## [TASK PROMPT]
Without including any pictures, reproduce the full listing exactly.
━━ DATA EXCERPT
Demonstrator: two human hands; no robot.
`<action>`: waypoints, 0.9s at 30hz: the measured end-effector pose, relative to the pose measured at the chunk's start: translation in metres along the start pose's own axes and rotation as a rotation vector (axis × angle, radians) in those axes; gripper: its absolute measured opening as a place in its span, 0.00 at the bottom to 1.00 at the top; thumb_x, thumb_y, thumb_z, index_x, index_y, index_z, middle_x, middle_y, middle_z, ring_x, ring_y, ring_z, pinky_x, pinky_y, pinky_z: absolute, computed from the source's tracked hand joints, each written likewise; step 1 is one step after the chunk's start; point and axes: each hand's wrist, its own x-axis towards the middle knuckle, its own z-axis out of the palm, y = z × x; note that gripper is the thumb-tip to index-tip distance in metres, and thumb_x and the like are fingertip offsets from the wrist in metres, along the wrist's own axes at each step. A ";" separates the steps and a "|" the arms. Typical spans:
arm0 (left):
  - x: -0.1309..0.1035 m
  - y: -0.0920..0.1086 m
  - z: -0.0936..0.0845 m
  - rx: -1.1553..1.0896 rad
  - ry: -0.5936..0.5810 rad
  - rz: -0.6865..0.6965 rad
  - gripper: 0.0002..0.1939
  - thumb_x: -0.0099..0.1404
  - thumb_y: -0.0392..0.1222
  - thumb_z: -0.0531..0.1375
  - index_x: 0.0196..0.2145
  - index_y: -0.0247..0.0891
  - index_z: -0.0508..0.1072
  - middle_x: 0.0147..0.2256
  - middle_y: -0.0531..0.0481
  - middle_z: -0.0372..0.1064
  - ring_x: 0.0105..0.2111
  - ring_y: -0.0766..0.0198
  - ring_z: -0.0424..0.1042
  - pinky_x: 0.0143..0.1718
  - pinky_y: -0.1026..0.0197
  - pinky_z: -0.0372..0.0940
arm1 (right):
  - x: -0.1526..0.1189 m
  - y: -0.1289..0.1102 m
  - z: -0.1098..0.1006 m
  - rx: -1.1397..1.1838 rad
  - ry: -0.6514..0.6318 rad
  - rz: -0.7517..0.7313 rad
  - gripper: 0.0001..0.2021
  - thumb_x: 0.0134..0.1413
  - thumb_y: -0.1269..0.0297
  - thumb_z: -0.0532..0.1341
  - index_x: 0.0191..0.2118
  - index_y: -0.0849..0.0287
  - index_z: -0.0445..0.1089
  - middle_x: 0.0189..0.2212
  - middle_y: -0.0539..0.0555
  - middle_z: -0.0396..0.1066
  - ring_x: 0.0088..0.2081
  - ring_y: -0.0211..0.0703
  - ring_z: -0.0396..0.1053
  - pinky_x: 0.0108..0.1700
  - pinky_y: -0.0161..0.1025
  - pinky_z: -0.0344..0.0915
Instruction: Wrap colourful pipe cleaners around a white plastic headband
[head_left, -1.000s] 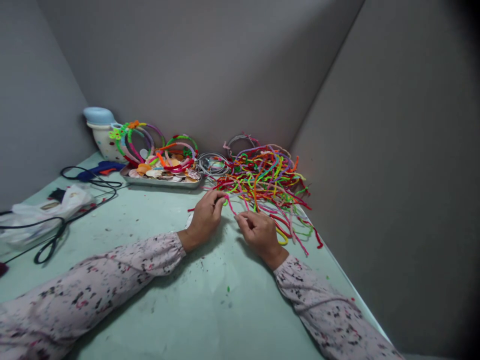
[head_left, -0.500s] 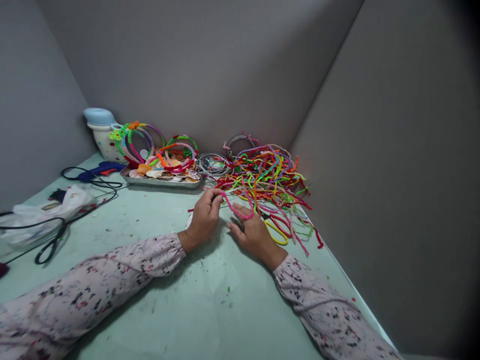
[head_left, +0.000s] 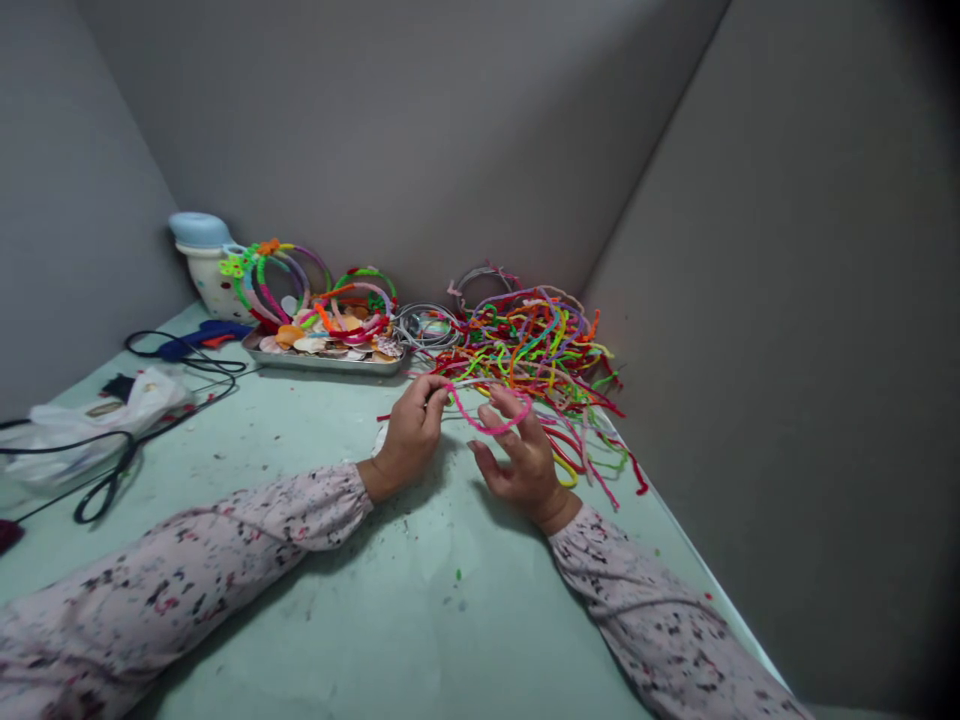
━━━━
## [TASK ANSWER]
Demonstrator: two human hands; no robot.
`<action>`: waypoints, 0.9s at 30hz: the measured end-effector pose, relative to the pose measured at the chunk's start: translation in metres along the start pose's own axes and rotation as a rotation vector (axis × angle, radians) in those axes; gripper: its absolute measured opening as a place in its span, 0.00 at the bottom to 1.00 at the top; thumb_x, thumb_y, thumb_z, index_x, index_y, index_z, middle_x, middle_y, middle_z, ring_x, ring_y, ring_z, pinky_x, pinky_y, pinky_z: absolute, computed from the source's tracked hand joints, each written likewise; step 1 is one step after the chunk's start; point and axes: each hand's wrist, its own x-axis towards the middle knuckle, its own z-axis out of the palm, y = z × x; note that gripper is the thumb-tip to index-tip distance in metres, and thumb_x and the like are fingertip offsets from the wrist in metres, along the wrist's own axes at each step. A ";" separates the steps and a "|" the arms. Typical spans:
arm0 (left):
  - x: -0.1309..0.1035 m
  - y: -0.0920..0.1086 m
  - z: -0.0936..0.0845 m
  - rx: -1.1553..1.0896 rad
  - ry: -0.5936..0.5810 rad
  - rz: -0.6865..0.6965 rad
  - gripper: 0.0002..0.1939
  - thumb_x: -0.0099..0.1404
  - thumb_y: -0.0392..0.1222
  - thumb_z: -0.0531..0.1375
  - index_x: 0.0196..0.2145
  - index_y: -0.0247..0.0891
  - index_z: -0.0508..0.1072
  - middle_x: 0.0147..0.2256
  - middle_y: -0.0531..0.0481
  - middle_z: -0.0372..0.1064
  - ring_x: 0.0105..0.2111
  - ring_y: -0.0766..0.0198
  - ring_z: -0.0424..0.1042
  - pinky_x: 0.0143..0.1718
  - pinky_y: -0.1026..0.0197
  - pinky_z: -0.0372..0.0940
arm1 (right):
  - x: -0.1526..0.1189 m
  - y: -0.1289..0.1102 m
  - z: -0.1098..0.1006 m
  - rx: -1.1397..1.1838 rad
  - ry: -0.6514..0.6318 rad
  - rz: -0.7517..0.7313 rad
  - gripper: 0.0001..0.2021
  - thumb_x: 0.0134..0.1413
  - thumb_y: -0.1269..0.0297
  - thumb_z: -0.0532..0.1341
  - index_x: 0.0191..0.2118
  - index_y: -0.0849..0.0287
  - index_z: -0.0445..0.1089
  - middle_x: 0.0189..0.2212
  - middle_y: -0.0539..0.0555
  - middle_z: -0.0396..0.1066
  - ring_x: 0.0088..0.2081
  - ring_y: -0.0211..0.0703
  - ring_z: -0.0396..0.1053
  - pinky_x: 0.0108..0.1700
  - pinky_y: -0.0161..0.1025
  - pinky_z: -0.0344..0.0915
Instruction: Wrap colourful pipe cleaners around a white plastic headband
[head_left, -1.000s] 
[head_left, -0.500s] 
[head_left, +0.000s] 

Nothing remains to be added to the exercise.